Problem statement: Find and copy each line of the data that includes "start".

Dataset section:
------------------------------------
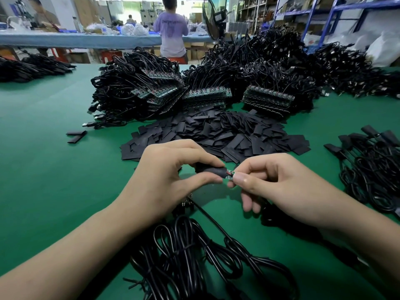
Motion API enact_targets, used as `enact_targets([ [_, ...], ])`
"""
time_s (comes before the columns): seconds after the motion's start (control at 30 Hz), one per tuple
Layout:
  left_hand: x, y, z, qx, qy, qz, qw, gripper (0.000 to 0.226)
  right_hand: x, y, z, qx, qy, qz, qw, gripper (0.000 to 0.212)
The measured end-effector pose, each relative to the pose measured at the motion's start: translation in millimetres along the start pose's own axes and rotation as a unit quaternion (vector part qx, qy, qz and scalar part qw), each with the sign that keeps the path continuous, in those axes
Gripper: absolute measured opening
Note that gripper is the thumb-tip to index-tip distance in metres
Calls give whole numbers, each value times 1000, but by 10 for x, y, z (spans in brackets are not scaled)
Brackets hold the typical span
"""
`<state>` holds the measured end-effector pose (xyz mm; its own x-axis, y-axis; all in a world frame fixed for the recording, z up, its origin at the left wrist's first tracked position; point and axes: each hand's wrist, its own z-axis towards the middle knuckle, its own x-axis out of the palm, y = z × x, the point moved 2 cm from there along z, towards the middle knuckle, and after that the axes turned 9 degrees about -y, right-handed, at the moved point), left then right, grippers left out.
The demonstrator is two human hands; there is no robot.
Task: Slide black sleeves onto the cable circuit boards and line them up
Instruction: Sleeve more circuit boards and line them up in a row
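The left hand (171,176) pinches a black sleeve (213,171) between thumb and forefinger. The right hand (281,185) pinches the far end of a small circuit board (229,174) the same way, with its other fingers curled underneath. Both are held just above the green table (43,169), in front of the near edge of a loose pile of flat black sleeves (216,135).

Behind that pile lie 3 heaps of black cable with rows of green boards facing the camera: left (140,92), middle (205,96) and right (268,98). Off to the left, 2 stray sleeves (75,136) lie on the cloth. At the right edge is a bundle of cables with sleeved ends (372,169). Coiled cable (194,256) fills the foreground below the wrists, and 1 strand rises from it toward the left palm. Beyond the table, a person in a purple shirt (171,29) stands at another bench beside a fan (213,20), with blue shelving (346,14) to the right.

The left fingers hide much of the sleeve, and the right thumb covers the tip of the board. The sleeve is matte black and rounded open, and it covers most of the board. Only a short green stub with a red spot shows between the sleeve mouth and the right fingertips.
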<state>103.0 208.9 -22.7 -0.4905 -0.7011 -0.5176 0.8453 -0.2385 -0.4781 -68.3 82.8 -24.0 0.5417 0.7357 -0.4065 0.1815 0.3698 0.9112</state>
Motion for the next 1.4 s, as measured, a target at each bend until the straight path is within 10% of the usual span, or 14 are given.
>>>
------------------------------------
Result for this task:
time_s (comes before the columns): seconds after the motion's start (control at 30 Hz), one per tuple
The measured end-effector pose, each relative to the pose measured at the motion's start: translation in millimetres along the start pose's own axes and rotation as a unit quaternion (vector part qx, qy, qz and scalar part qw), each with the sign that keeps the path continuous, in those axes

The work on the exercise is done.